Updating NiFi process group, processor, controller service using Ingest connector descriptor

NiFi processors are the basic building blocks of the Version 9.1 dataflow pipeline. Processors perform specific tasks within the pipeline such as listening for incoming data, pulling data from external sources, and routing, transforming, or extracting information from flow files. Processors are grouped into process groups. You can use a simple API to update existing processors, groups, and their associated services.

The REST endpoint for this API is:

  • PUT /connectors

  • BODY connectorEntity Json

Processors

You can update or change the processor configurations, processor properties, connection, connection configurations as per your business requirements. You specify processor changes by including the following property in pipe entries > pipe properties > scope > type = PROCESSOR

The customization occurs in the processor that is specified in pipe properties > scope > name = ProcessGroupName.Processor, where ProcessGroupName is the name of the process group that contains the processor itself.

This API can also customize all processors that are nested in the process group specified if ''*" is used in the scope name. for example: "ProcessGroupName*".
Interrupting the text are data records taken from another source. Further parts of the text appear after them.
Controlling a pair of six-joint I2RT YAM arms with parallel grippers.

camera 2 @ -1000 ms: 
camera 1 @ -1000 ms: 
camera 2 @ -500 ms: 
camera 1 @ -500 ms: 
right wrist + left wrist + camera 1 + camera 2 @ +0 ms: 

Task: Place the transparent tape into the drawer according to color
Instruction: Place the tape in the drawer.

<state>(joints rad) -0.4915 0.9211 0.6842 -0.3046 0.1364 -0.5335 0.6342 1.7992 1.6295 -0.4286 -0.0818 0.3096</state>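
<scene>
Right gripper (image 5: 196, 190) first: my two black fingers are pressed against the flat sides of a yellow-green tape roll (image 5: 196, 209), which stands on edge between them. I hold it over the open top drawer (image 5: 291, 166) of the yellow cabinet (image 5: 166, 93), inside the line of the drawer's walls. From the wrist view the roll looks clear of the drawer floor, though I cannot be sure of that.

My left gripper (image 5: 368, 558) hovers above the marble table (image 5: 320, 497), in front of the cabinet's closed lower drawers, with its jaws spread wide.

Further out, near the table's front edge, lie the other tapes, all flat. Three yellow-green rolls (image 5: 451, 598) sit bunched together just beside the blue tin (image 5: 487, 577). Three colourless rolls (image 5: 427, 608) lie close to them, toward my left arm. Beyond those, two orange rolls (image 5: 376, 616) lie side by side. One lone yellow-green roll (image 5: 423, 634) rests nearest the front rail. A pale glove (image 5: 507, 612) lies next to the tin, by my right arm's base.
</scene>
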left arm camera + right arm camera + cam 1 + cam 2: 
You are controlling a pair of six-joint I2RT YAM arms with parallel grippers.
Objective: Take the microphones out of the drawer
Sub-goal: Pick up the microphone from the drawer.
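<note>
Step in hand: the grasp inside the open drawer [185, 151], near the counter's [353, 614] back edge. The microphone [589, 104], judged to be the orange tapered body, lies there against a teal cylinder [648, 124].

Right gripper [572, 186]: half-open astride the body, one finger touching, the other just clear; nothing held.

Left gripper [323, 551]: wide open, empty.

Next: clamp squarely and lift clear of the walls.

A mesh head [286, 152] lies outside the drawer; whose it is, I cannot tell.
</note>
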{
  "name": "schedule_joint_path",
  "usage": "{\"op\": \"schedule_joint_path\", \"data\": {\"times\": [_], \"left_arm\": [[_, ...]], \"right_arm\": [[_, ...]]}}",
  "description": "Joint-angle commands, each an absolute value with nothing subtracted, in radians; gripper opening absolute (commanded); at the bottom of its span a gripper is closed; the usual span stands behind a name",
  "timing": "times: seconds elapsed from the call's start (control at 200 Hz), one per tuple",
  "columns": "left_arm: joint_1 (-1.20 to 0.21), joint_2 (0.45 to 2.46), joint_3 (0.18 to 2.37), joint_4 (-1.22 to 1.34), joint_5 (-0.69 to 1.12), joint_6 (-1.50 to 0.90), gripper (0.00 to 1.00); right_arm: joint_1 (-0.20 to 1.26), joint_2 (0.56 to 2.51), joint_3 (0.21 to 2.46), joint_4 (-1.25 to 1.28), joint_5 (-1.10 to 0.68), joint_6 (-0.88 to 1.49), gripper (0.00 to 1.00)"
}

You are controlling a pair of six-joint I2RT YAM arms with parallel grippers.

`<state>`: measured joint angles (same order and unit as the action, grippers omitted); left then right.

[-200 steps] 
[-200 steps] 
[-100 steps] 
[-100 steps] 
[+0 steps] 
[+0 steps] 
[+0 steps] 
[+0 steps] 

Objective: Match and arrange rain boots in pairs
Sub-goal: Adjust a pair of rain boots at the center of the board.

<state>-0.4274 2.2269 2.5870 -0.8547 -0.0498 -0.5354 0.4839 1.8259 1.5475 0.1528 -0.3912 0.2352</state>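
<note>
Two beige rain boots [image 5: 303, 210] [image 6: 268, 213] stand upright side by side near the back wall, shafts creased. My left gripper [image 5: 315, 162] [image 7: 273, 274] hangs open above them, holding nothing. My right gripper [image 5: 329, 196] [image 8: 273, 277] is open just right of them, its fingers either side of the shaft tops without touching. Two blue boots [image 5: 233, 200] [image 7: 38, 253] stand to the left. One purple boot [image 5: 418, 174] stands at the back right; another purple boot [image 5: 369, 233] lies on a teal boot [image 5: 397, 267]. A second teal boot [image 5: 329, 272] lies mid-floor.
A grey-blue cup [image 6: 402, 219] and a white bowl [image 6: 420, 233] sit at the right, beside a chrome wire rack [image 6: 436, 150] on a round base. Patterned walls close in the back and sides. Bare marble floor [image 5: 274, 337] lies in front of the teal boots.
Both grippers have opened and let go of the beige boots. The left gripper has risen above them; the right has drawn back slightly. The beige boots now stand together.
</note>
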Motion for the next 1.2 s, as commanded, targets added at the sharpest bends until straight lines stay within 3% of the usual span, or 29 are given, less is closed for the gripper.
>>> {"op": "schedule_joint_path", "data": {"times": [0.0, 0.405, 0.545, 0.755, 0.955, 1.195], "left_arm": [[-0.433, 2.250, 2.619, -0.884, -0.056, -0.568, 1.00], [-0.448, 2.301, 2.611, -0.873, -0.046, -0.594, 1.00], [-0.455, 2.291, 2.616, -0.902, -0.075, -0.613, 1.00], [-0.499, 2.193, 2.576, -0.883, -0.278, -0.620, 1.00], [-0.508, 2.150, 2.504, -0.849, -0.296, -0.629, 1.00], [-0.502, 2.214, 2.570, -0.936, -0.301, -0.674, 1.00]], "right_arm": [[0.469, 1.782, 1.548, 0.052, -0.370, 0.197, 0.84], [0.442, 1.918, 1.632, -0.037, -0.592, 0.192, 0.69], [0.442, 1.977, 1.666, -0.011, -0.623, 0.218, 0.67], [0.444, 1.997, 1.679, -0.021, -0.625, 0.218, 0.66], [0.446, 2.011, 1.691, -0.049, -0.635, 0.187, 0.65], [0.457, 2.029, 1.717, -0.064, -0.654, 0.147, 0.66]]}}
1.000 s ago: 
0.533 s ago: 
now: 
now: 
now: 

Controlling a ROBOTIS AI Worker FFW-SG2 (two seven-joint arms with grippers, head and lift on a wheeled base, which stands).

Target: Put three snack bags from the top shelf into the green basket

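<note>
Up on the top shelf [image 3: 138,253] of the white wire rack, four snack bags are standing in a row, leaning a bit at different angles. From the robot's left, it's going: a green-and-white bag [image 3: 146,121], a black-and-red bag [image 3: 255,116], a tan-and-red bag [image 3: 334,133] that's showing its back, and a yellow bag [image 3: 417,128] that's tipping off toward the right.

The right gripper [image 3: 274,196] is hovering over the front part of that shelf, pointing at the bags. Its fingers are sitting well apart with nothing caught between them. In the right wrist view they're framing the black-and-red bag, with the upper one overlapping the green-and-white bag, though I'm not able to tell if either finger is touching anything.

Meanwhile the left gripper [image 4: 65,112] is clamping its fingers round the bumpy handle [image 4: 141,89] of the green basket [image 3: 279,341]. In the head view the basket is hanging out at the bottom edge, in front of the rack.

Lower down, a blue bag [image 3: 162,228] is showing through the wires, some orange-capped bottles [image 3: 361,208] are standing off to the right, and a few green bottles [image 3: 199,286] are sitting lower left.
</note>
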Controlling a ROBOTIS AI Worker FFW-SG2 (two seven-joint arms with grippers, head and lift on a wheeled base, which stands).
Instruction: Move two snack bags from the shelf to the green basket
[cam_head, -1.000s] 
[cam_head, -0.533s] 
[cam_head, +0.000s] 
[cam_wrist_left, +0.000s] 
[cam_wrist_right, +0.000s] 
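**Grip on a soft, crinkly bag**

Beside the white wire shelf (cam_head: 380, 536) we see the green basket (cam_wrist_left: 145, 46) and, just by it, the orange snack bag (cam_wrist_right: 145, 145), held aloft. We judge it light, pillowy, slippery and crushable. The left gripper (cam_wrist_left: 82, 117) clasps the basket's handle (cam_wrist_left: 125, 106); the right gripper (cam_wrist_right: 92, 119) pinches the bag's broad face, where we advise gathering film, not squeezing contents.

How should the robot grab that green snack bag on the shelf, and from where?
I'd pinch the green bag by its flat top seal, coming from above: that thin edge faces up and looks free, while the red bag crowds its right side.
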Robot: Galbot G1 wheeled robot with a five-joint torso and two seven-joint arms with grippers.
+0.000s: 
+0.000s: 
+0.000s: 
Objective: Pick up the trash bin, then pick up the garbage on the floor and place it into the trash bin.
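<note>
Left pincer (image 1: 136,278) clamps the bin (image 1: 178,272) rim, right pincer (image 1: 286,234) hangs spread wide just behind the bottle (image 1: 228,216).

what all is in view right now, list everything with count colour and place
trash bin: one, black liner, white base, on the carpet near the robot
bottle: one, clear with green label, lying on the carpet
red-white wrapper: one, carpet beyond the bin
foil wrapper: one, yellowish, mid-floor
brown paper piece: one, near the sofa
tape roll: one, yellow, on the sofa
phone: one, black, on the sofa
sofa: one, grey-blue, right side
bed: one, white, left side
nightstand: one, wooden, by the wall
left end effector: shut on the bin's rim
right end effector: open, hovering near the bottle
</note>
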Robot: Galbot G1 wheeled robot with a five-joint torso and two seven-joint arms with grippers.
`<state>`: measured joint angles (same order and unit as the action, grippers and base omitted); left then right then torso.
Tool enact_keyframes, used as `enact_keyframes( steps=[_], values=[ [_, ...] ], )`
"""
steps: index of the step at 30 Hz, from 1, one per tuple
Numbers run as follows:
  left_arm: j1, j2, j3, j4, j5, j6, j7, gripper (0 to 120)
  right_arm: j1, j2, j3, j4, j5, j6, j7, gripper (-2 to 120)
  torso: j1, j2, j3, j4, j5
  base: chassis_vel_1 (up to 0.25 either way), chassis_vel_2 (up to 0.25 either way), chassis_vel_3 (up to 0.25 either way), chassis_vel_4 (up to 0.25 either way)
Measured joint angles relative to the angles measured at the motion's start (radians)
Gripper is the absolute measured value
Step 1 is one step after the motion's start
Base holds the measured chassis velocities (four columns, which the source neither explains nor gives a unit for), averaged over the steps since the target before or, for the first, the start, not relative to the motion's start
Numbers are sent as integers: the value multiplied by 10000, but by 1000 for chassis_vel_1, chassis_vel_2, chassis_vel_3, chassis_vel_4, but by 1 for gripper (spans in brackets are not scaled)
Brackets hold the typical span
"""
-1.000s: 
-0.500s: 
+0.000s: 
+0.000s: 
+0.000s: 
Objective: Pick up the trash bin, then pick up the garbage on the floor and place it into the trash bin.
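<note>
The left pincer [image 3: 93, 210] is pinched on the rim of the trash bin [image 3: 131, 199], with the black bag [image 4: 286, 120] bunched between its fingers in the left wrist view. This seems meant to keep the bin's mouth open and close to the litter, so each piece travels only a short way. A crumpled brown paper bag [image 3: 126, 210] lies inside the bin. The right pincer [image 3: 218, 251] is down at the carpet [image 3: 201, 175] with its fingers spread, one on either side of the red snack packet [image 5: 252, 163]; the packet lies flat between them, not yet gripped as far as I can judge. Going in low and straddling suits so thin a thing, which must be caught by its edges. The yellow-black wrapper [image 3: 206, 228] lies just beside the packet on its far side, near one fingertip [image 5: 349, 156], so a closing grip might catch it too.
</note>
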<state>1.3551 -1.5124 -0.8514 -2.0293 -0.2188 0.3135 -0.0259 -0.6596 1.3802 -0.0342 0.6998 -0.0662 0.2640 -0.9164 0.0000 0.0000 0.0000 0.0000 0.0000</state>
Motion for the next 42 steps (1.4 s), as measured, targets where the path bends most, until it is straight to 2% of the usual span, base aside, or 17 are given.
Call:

Update processor configurations:

You can update or change the following processor configuration items:

Configuration item name Corresponding configuration item name in JSON Description Accepted value
Concurrent Tasks ConcurrentlySchedulableTaskCount The number of tasks that should be concurrently scheduled for the specified processor. n
Note: n is an integer.
Run Schedule SchedulingPeriod The minimum number of seconds that should elapse between task execution n sec
Note: n is an integer.
Execution ExecutionNode The nodes that this processor will be scheduled to run on. Any one of the following values:
  • All
  • PRIMARY
Penalty Duration PenaltyDuration The amount of time used when this processor penalizes a flowFile. n sec
Note: n is an integer.
Yield Duration YieldDuration When a processor yields, it will not be rescheduled again until this amount of time has elapsed. n sec
Note: n is an integer.
Bulletin Level BulletinLevel The level at which this processor will generate bulletins. Any one of the following values:
  • NONE
  • DEBUG
  • INFO
  • WARN
  • ERROR
Scheduling Strategy SchedulingStrategy The strategy used to schedule this processor. Any one of the following values:
  • TIMER_DRIVEN
  • EVENT_DRIVEN
  • CRON_DRIVEN
Comments Comments String
Examples
  • Update concurrent tasks value for the processor "Transform Document - Find Attributes From Database" in process group "Find Attributes from Database" under the DatabaseProductStage1c pipe.
    {
        "name": "auth.reindex",
        "pipes": [
            {
                "name": "DatabaseProductStage1c",
                "properties": [
                    {
                        "name": "ConcurrentlySchedulableTaskCount",
                        "value": "5",
                        "scope": {
                            "name": "Find Attributes from Database.Transform Document - Find Attributes From Database",
                            "type": "PROCESSOR"
                        }
                    }
                ]
            }
        ]
    }
    }
  • Update the concurrent tasks value for all processors in "SCROLL SQL" process group under the DatabaseProductStage1c pipe.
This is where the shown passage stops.